“So?”
Father John shook his head.
“When I was a much younger man, I spent a weekend with Father Horatio Callahan—it was part of my training. He was very different from the priests that I had known before him.” Father John paused, clasping his hands in front of him. “You see, Father Callahan believed in evil—but not the colloquial evil that we speak of when we consider the evil deeds performed by man. Callahan truly believed that demons can posses the living, that they are born out of some of the most heinous crimes ever committed, provided there is a receptive host present.”
He paused. When Father John spoke again, his voice was so low that Brett could barely make out the words.
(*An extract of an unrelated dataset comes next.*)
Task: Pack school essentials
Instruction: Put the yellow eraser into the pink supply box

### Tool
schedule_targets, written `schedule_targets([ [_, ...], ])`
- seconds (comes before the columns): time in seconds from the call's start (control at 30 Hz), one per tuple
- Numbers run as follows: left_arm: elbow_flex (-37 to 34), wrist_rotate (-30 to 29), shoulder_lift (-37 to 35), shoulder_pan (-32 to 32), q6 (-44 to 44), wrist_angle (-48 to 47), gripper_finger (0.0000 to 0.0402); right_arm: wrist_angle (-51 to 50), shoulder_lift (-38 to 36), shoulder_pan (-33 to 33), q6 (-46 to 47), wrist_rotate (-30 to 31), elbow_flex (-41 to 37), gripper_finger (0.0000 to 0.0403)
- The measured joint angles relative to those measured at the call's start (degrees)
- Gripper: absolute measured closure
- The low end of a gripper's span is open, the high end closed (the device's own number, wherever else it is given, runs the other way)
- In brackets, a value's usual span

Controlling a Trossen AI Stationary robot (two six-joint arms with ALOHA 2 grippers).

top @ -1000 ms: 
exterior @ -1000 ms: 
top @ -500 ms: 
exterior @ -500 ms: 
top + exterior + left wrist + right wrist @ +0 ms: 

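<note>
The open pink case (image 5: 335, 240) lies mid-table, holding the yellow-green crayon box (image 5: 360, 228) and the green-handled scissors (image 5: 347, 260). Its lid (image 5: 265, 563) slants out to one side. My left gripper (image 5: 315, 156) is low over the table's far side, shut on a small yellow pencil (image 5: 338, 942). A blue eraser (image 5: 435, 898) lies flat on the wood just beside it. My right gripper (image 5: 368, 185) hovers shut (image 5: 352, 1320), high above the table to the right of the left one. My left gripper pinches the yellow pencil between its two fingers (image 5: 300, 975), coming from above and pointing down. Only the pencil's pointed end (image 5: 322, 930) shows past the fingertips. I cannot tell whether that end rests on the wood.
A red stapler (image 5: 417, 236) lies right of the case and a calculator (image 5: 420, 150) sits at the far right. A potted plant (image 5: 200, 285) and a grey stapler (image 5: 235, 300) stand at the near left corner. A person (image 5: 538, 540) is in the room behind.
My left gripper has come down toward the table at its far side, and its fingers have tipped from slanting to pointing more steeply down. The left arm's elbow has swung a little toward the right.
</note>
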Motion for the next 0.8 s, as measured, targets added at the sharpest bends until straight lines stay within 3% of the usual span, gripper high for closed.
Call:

“Something bad happened when I was there. Something very, very bad.”
“What? What happened?”
The priest closed his eyes.
“Father Callahan—we—performed an exorcism, but it went horribly wrong.”
Thankfully, the man’s eyes remained closed. If he had opened them then, he would have seen clear disgust on Brett’s face.
Exorcism.
Brett had heard of exorcisms before, of course, but he usually pictured men in hooded cloaks drinking goat’s blood reading obscure passages from leather-bound journals. Not rational-seeming priests like Father John.
A mental image of Father Horatio Callahan formed in his mind, a crooked figure, spine bent so that he was hunched, nearly folded at the waist, hands like knobby branches, a face like hide.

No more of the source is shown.